Blockchain-based journalism startup raises $2.5 million, hires editor

Civil, which imagines a world of news consumers paying for their content with smart contracts, is starting to take shape.

The Financial Times newsroom in 2008. (Photo by Flickr user Andy Piper, use under a Creative Commons license)

Brooklyn-based blockchain startup Civil announced a capital raise of $2.5 million this week from ConsenSys, the East Williamsburg blockchain venture studio that recently raised a $50 million venture fund for startups working on the Ethereum platform. (ConsenSys said it would also commit $2.5 million in support services, thus the $5 million headline from CoinDesk.)

Recall, Civil envisions a world in which news consumers pay for the content they consume directly to the writers, via “smart contracts” over the blockchain.
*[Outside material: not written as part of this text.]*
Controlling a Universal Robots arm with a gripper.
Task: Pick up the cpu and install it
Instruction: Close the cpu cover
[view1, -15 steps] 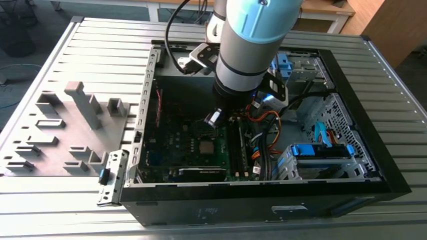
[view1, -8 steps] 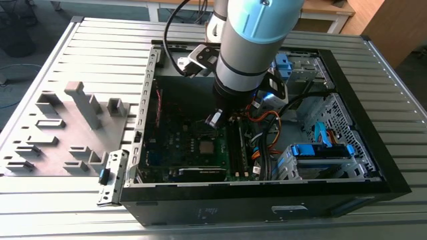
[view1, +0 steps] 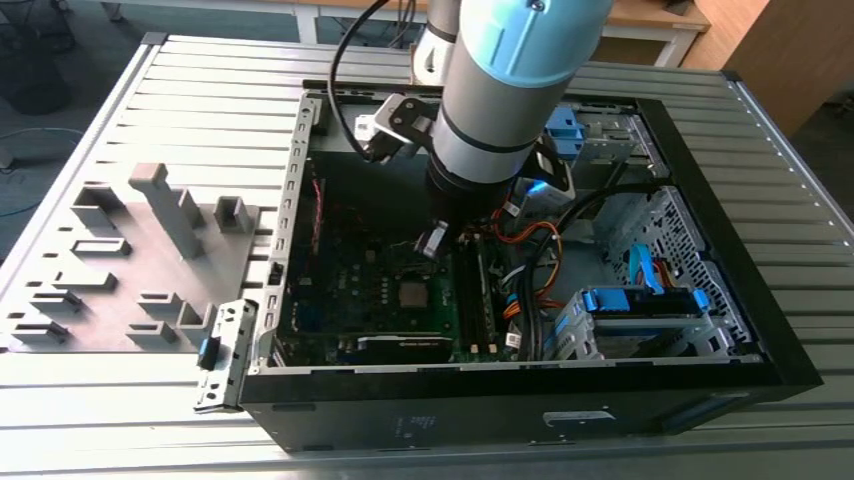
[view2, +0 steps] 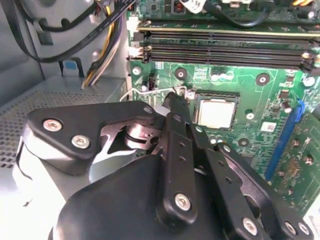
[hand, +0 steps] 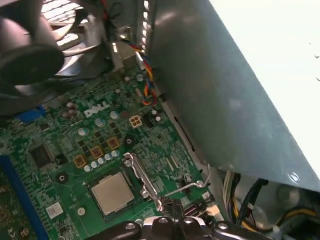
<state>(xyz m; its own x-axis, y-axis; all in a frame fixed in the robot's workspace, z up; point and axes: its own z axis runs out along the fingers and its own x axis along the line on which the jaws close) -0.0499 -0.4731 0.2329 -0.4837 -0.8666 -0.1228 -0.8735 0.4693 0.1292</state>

Writers would be solo practitioners or assemble themselves into newsrooms built around a specific coverage area.

“Initially the platform will focus on local, policy and investigative reporting,” according to the company. “Civil has dedicated one million dollars to fund the First Fleet, a diverse group of top-tier journalists creating their own newsrooms and publications.”
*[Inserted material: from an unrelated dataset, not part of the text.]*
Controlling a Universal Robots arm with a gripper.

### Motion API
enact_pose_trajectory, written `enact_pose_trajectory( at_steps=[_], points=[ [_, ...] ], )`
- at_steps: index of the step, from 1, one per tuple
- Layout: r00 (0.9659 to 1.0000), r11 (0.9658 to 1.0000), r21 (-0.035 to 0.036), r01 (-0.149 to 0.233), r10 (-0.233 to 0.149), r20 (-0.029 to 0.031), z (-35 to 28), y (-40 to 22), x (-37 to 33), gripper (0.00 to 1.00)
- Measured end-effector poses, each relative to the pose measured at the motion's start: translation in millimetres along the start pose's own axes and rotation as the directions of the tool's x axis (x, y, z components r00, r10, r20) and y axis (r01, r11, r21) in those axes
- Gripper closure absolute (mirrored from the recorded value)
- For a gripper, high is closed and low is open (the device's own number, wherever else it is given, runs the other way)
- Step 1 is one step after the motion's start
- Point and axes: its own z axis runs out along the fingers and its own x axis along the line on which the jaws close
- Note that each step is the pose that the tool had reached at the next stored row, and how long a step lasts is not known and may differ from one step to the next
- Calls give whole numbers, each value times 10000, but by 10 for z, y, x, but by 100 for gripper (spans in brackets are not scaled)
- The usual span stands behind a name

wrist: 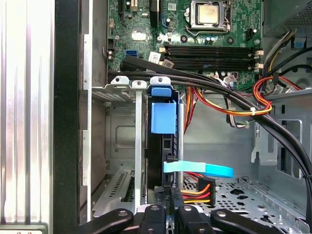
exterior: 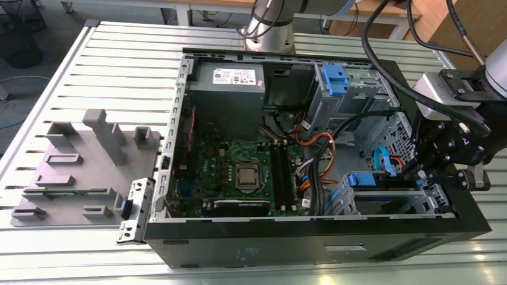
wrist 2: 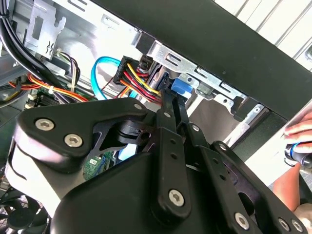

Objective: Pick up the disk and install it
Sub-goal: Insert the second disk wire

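The black computer case comes first, since its near wall is closest in the exterior view. It lies open on its side on a slatted metal table. A green motherboard covers the case floor, and a grey power-supply box sits at the far end. Outside the case, on the exterior view's left, rests a grey moulded fixture.

In the near corner on the exterior view's right is a grey drive cage. The disk stands edge-on inside it, slid down between the cage walls, with its blue handle on the side facing the motherboard. The gripper reaches in over the case wall to the disk's opposite end, where the cables are. I cannot tell whether the jaws are spread, closed, or pinching the disk's edge.

A flat blue data cable and a bundle of red, yellow and black power wires run right beside that end. A person's hand shows just outside the case.

I judge the disk to be stiff, dense for its bulk and sensitive to knocks — smooth metal that could slip. The blue handle and rails look like the safest place to hold it — not the label face.
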Motion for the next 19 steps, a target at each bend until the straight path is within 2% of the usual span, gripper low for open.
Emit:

Civil hired Maria Bustillos to be editor-in-chief of the first of its newsrooms — this one called Popula, “an alternative news and culture publication.”

Other journalists of regard joined Bustillos at Popula, including Sasha Frere-Jones, previously of the New Yorker and, briefly, Genius.


Civil founder Matthew Iles has yet to respond to a request for comment but we did talk to him this summer, when he said he said he looked at the media and thought there was a reasonable chance it could go the way of Netflix or Spotify.

“In nearly every area of media, consumer taste has come back up to paying for content,” he said in August. “We’re beginning to see a correction to the mean. I think people realize that news is valuable and we’re starting to see consumer behavior shift.”

And so Iles thinks he can build the tools, the infrastructure, to bring a new media into existence. Now he’s got some capital, both financial and human, to build the tubes, trusses and girders of that idea.